Elon Musk’s free speech absolutism could endanger fragile democracies

The writer is the founder of Thamesan FT-backed media company covering European start-ups

It seems almost quaint today, but in 1985 American cultural critic Neil Postman wrote a book warning that we were all fun to die for. “Talking hairstyles” had turned television news into showbiz entertainment, devaluing public discourse. Television, he wrote, had created a new “species” of information more properly described as misinformation – “misplaced, irrelevant, fragmented, or superficial information” that interfered with knowledge. The form now excluded meaningful content.

One shudders to think what Postman, who died in 2003, would have done with social media, which contains infinitely more creative forms for fun. The emergence of the Internet has perhaps opened up extraordinary possibilities for deepening public discourse. But the spirit of our times was perhaps best captured by a tweet from Elon Musk over the weekend: “The most entertaining outcome is the most likely.”

Twitter’s new owner certainly practices what he tweets: Musk’s 119 million followers are mesmerized by his timeline. Interspersing SpaceX rocket launches, Twitter service updates, offbeat jokes and snarky personal comments, Musk is the master of the medium he now controls. Daily active users have reached record highs, he claims, despite his massive layoff of Twitter staff. Content moderation now reflects personal whims or has been turned into immersive theater – whether or not to restore former US President Donald Trump’s account has become an online poll (52% of users voting 15 Minutes – or bots – were in favor).

The instinctive response to Musk’s digital antics may be: so what? After its $44 billion acquisition, Twitter is now a private company. If Musk wants to remove the wheels from his digital train to amuse the crowd, then who cares? If users and advertisers are offended, they are free to resign and seek clarification elsewhere.

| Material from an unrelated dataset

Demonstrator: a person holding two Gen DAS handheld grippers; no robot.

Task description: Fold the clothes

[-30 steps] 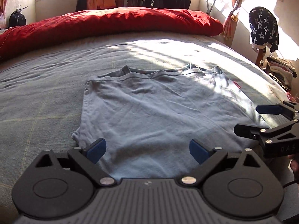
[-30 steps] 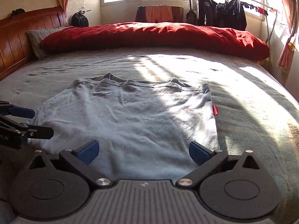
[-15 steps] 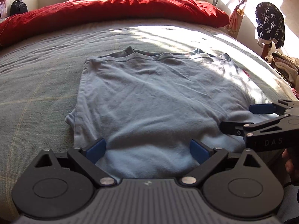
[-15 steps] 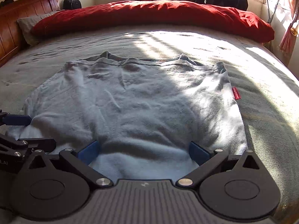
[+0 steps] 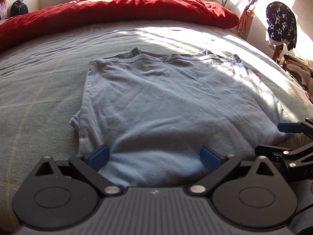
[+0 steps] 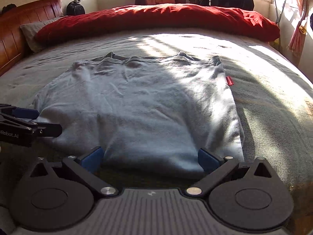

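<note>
Both tongs are hovering spread wide at the near hem of a pale blue T-shirt.

The T-shirt (image 5: 172,105) is lying flat on the grey bed (image 5: 39,90), its collar pointing toward the red duvet (image 5: 117,9) at the far side. The left tongs (image 5: 155,155) are gaping over the hem's left part, while the right tongs (image 6: 150,157) are gaping at its right part; neither is gripping cloth. A small red tag (image 6: 229,81) is sticking out from the shirt's right edge.
</note>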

But why the rules and practices of social media platforms matter is chillingly explained in a new book by Maria Ressa, a Filipina journalist and co-winner of the 2021 Nobel Peace Prize. How to stand up to a dictatorRessa argues that US platforms focus excessively on users in wealthy Western democracies and mostly ignore those in the rest of the world.

Surveys repeatedly show that Filipinos spend more time online than any other country, but their services are poorly moderated. “The Philippines are the source of the terrible effects that social media can have on a nation’s institutions, its culture and the minds of its people,” Ressa writes. Social media has been accused of stoking communal violence in several countries, including India, Myanmar and Ethiopia.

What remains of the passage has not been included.